The effect of nonaccrual loans was not significant to the results of operations.
The Company includes all loans considered impaired under FASB Statement No. 114
in nonaccrual loans. The amount of impaired loans was not material at June 30,
2000 and December 31, 1999.
Liabilities increased by $15,716,000, from $176,379,000 at December 31,
1999 to $192,095,000 at June 30, 2000. This increase is primarily due to a
$11,500,000 increase in borrowed funds and a $4,202,000 increase in deposits,
which were used to fund loan growth and to purchase investment securities.

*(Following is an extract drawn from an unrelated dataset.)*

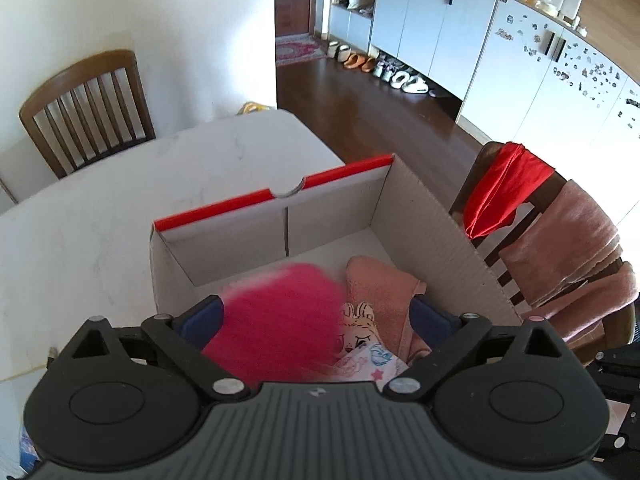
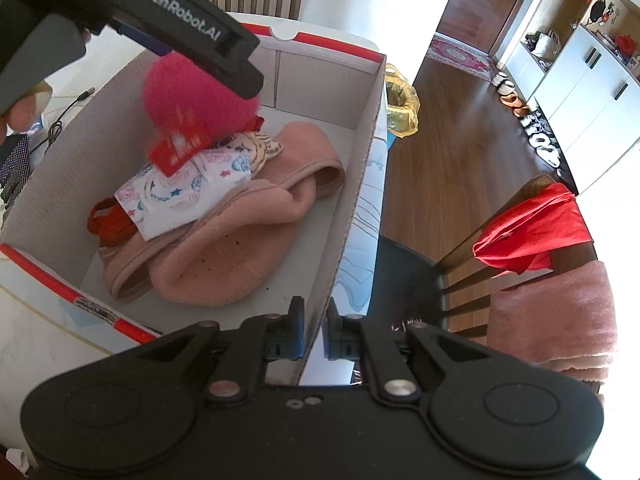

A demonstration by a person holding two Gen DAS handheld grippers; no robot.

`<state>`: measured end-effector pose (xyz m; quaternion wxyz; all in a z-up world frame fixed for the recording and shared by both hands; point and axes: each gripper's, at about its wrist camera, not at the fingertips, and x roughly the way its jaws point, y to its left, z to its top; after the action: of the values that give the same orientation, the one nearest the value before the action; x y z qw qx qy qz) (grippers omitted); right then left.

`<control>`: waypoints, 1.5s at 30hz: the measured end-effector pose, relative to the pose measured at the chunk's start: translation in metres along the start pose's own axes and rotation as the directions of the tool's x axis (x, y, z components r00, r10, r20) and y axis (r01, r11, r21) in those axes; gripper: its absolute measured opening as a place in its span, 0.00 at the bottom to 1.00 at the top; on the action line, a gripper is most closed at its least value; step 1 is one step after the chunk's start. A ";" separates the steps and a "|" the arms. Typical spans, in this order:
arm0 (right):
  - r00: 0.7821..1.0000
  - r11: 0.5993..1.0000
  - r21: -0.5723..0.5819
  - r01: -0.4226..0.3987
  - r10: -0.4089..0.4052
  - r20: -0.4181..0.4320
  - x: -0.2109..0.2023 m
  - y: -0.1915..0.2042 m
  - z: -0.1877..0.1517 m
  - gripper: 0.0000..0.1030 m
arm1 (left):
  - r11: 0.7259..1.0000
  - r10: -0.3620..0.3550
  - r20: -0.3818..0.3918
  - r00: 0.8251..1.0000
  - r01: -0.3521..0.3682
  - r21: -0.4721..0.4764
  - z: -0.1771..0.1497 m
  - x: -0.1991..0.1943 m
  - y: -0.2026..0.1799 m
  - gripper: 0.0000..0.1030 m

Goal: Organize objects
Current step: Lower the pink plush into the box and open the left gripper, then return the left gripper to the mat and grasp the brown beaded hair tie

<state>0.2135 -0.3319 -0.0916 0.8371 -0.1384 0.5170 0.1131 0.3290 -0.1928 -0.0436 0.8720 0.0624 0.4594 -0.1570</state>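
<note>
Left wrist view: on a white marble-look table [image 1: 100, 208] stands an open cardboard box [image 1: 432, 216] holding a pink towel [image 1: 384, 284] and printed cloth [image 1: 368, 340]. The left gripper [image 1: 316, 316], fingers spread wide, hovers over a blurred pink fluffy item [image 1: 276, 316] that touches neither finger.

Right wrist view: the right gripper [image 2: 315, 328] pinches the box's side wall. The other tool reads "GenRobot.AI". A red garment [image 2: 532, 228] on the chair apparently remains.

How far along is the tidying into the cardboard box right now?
Done: the pink hat, printed cloth and a red item lie in the cardboard box. In hand: the left gripper is open around a fuzzy magenta pompom, blurred above the pile; the right gripper is shut on the box wall. Left: red cloth and pink towel on the chair.
</note>
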 end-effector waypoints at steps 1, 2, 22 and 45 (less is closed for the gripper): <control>1.000 1.000 -0.001 0.000 0.000 0.001 0.000 0.000 0.000 0.08 | 1.000 -0.004 0.005 1.000 0.004 0.002 0.000 -0.003 -0.001 0.97; 1.000 1.000 0.000 -0.001 0.001 0.002 -0.001 0.000 0.000 0.08 | 1.000 -0.007 0.009 1.000 0.007 0.000 0.001 -0.006 -0.001 0.97; 1.000 1.000 -0.004 0.001 -0.001 -0.001 -0.002 -0.001 0.000 0.08 | 1.000 0.005 0.088 0.996 -0.004 -0.013 -0.028 -0.089 0.029 0.99; 0.999 0.999 -0.025 0.031 -0.032 -0.018 -0.002 -0.008 -0.002 0.06 | 0.983 0.169 0.014 0.986 -0.167 -0.077 -0.115 -0.067 0.105 0.99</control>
<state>0.2134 -0.3401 -0.0897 0.8322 -0.1581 0.5209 0.1050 0.2388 -0.0503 -0.0579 0.8885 0.0663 0.4493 -0.0661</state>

Equity decreased by $2,005,000 from $23,457,000 at December 31, 1999 to
$21,452,000 at June 30, 2000. The decrease in equity was primarily the result of
net income for the first six months of 2000 of $809,000 being offset by the
payment of $414,000 in cash dividends and by the repurchase of 198,100 shares of
treasury stock at a total cost of $2,410,000. On July 18, 2000, the Board of
Directors of the Company declared a $0.15 per share cash dividend to be paid on
August 11, 2000 to the stockholders of record on July 31, 2000. Subject to the
Company's earnings and capital, it is the current intention of the Company to
continue to pay regular quarterly cash dividends.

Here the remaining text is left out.